On the other hand, the human factor still exists, so I must go back to that “datacenter operator from hell”. I’m not referring to Sysadmins with long hair who keep to themselves and work odd hours, we’re cool and we know what we’re doing.

I’m talking about the youngins. I’ve discussed this issue with previous coworkers and other people in the industry, and it’s the one constant that no one has seemed to figure out how to change.

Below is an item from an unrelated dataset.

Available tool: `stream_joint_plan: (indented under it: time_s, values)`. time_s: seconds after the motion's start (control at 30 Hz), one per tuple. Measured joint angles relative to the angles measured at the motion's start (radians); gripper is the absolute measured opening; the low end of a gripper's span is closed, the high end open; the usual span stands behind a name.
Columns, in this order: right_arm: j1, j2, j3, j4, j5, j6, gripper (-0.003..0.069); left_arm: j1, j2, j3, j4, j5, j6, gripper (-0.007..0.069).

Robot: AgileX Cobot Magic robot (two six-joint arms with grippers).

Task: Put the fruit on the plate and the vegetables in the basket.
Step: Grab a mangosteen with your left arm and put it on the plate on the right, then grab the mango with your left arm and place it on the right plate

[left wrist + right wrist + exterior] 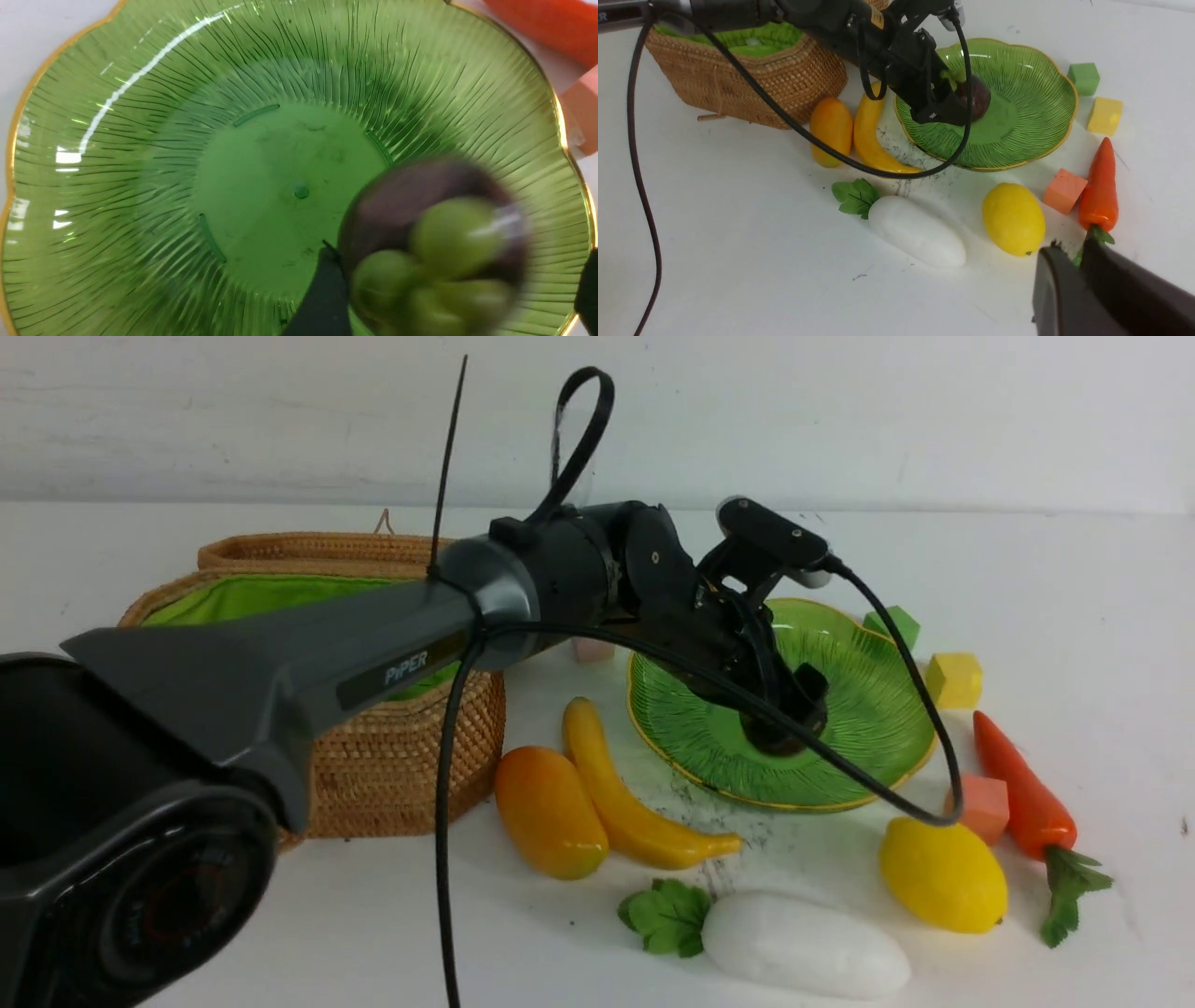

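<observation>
The left gripper (789, 714) is hanging spread open over the plate (859, 653), and the mangosteen (975, 95) is sitting loose between its fingers, seemingly just landing there. The banana (625, 803), mango (546, 812), lemon (943, 875), radish (803, 947) and carrot (1022, 789) are lying on the table (373, 915), waiting to be sorted. I cannot tell whether the right gripper (1078, 254) is open.

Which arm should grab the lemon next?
Right, probably. Its pincer hangs close to the lemon with nothing in it. The left pincer is farther off, over the plate beside the mangosteen.
</observation>
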Motion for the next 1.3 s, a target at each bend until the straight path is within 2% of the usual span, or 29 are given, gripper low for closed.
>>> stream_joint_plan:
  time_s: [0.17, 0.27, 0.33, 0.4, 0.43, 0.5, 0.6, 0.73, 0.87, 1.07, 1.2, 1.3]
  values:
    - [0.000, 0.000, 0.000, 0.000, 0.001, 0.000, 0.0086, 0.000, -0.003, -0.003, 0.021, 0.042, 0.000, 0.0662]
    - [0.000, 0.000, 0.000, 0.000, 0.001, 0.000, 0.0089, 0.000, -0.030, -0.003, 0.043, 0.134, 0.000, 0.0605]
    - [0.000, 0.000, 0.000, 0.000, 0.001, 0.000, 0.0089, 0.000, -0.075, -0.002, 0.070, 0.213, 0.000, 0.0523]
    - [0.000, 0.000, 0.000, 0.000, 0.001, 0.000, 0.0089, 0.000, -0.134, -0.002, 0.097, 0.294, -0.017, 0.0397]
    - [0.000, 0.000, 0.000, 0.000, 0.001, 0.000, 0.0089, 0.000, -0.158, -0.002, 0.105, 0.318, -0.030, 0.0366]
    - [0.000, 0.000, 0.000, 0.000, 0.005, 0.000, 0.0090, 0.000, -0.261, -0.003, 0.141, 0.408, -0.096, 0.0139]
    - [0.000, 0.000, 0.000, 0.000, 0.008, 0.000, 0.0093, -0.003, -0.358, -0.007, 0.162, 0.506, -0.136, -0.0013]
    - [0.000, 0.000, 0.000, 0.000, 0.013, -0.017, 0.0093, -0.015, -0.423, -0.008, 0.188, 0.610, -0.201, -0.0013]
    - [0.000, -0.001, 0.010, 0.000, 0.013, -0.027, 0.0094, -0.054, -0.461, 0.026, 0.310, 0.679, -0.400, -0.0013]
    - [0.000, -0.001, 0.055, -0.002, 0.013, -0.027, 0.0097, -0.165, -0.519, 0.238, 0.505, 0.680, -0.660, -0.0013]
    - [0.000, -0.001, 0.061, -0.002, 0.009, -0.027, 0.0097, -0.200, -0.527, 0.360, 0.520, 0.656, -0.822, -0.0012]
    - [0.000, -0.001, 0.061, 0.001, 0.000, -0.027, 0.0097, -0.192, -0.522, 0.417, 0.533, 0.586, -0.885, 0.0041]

In my opinion, there are a few important factors to prevent these kids from continually causing downtime for our services:

  1. Automate as much as possible to minimize manual intervention.
  2. Companies need to stop acting like datacenter operators are replaceable drones/monkeys.
  3. Companies need to hire people who care, and who are qualified to play with such expensive equipement.
  4. Companies need to give these people different responsibilities throughout the day, because connecting cables all day long is not fun for anyone.
  5. Companies need to pay these people MORE money.
  6. Datacenter operators should work in pairs when handling physical equipement. This ensures at least another person is there to confirm what is being done.

Planning for failure

When you’re at the mercy of a hosting company with “datacenter operators from hell”, your only option is to plan for failure. Serious failure. If you put all your eggs in the same basket, you will eventually face an unplanned outage caused by someone “tripping” over a cable or replacing the wrong failed RAID disk.

If you plan ahead, and are aware that things can and will go wrong, then you’ll be able to endure these problems without suffering any serious consequences (ex: losing your customers’ trust).